Getting out was another exercise in frustration. When we finally got the room committed, we told them we were going to discharge, but the doctor had already left the hospital. 45 minutes later I went to the nurse who had still not made the phone call. It took 3 hours until the final paper work was done. I had gotten myself changed and ready to go in the beginning. By the time we were leaving it was 5 in the evening and much colder than when we thought we were actually going to live. By the time we got to the hotel, I was incredibly cold. I jumped immediately into bed. Wife needed to go out and get my pain meds and some food. I could not get warm. Wife was gone for so long. I thought the pharmacy was across the street? I started to think that I was going into shock and that I was going to be sent back to the hospital with tubes put back in both ends and that Wife was in some parking lot lying bleeding. I was in as bad a state as I have ever been.

Wife came back after an hour and a half. I had started to warm up by then.

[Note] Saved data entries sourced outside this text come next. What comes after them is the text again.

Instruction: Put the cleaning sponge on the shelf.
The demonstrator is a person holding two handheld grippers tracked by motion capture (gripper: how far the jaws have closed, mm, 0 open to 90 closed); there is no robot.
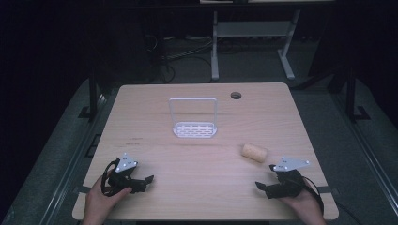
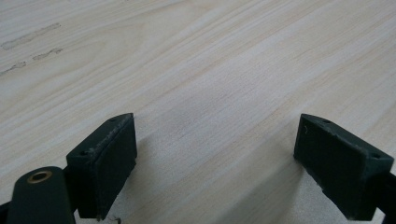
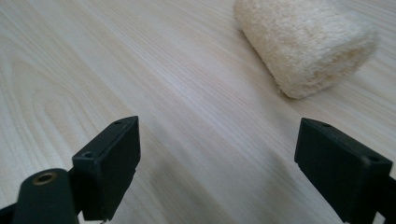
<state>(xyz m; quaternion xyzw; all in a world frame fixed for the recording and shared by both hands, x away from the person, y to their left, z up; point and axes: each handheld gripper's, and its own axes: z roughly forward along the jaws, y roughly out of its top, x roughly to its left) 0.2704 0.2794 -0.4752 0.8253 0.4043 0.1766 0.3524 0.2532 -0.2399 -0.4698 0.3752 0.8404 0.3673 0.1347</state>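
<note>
1. Across the whole middle of the high view spreads the table (image 1: 206, 187), a pale wood-grain top with rounded corners and a small dark round hole (image 1: 235, 95) near its far edge, at about one o'clock from the centre.
2. Just past the centre, toward twelve o'clock, stands a white rack (image 1: 194, 129): a flat slotted base with a thin upright frame rising from its far side.
3. At about seven o'clock a hand holds the left gripper (image 1: 149, 180) low over the wood, its grey three-cornered plate on top. Its jaws stand wide apart with bare table between them, as the left gripper view (image 2: 215, 158) shows.
4. At about five o'clock the other hand holds the right gripper (image 1: 264, 178), jaws likewise spread wide and holding nothing; the right gripper view (image 3: 217, 163) shows bare wood between them.
5. Near the right gripper, at about four o'clock from the table's centre, lies the loofah roll (image 1: 254, 152): a short cream-coloured cylinder on its side, rough and fibrous. In the right gripper view the roll (image 3: 306, 42) lies at one o'clock, beyond the jaws and apart from them.
</note>
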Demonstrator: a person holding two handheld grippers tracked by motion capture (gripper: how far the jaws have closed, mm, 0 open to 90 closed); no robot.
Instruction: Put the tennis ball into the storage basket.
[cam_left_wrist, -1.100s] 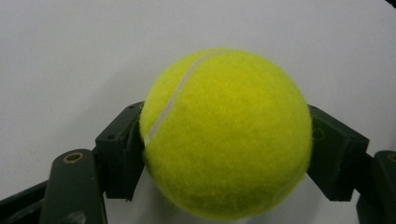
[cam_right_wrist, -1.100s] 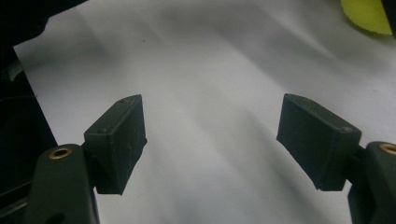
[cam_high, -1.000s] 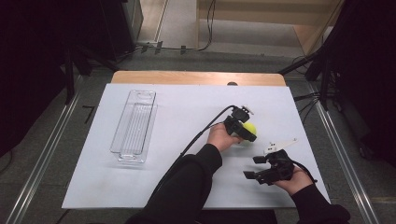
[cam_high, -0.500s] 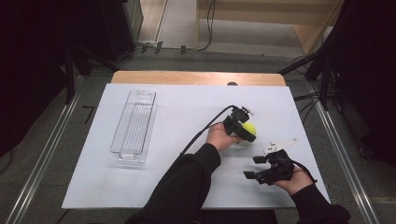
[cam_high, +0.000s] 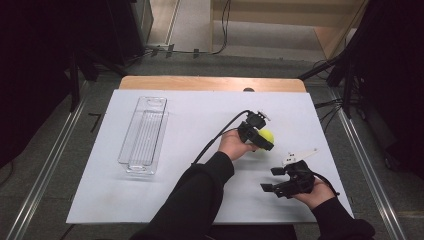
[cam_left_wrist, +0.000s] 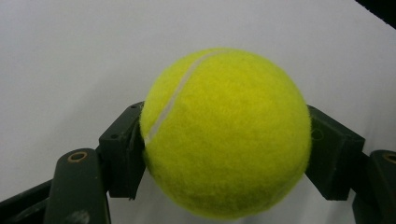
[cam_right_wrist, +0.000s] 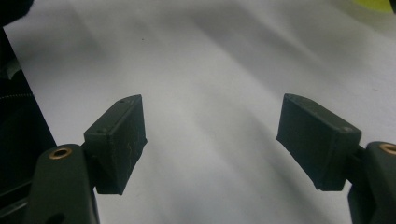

As soon as I heard her come back, one fear was gone. She had bought some wonton soup for me and as soon as the warm soup hit with us together, I felt an almost instant transformation. We sat together in the living room type area of the suite, I with a heating pad. I was transformed and relaxed. I was out of the hospital and felt like I was back in the world.

6 comments:

Lakeview Coffee Joe said...

What a bizarre experience in the hospital! Like it's not hard enough to donate an organ. Ugh.

So where was wife for 90 minutes while you were going into shock? Was China Town that far away?

A misplaced IV, ugh. I HATE that.

Just a distant memory now as you're on the road to recovery.

Any word on Dave the bus driver?

alexis said...

it is fortunate we forget pain so quickly.

Michael Podolny said...

Lakeview - It was the search for the pain killer. She ended up having to go to three different pharmacies (one twice) before she finally found one that would fill the prescription!

I called Bus Driver Dave on Sunday after I got out and he was being released. I gave him my contact information to pass on to his 16 year old son who is suffering from kidney disease.

Bernice said...

Sure is interesting, bro-in-law from Windom tells of similar type experiences at Mayo Clinic. You can compare notes at the reunion if we can get him here.

It's also more difficult to handle issues when you are in pain.

When the medical people tell you what to expect, they do not describe this part.

stef said...

oh jeez- 16? That is horrifying.
I talked to Mom while she was in the midst of that terrible pharmacy run, she was so concerned about you- it sounds very scary on your end too!

Anonymous said...

What a truly terrifying journey. Time seems suspended while in the throes of such pain and fear, the nemesis of rational thought. Glad you emerged and enjoyed the won ton soup! Ah, yes, food as the antidote. What better cure is there?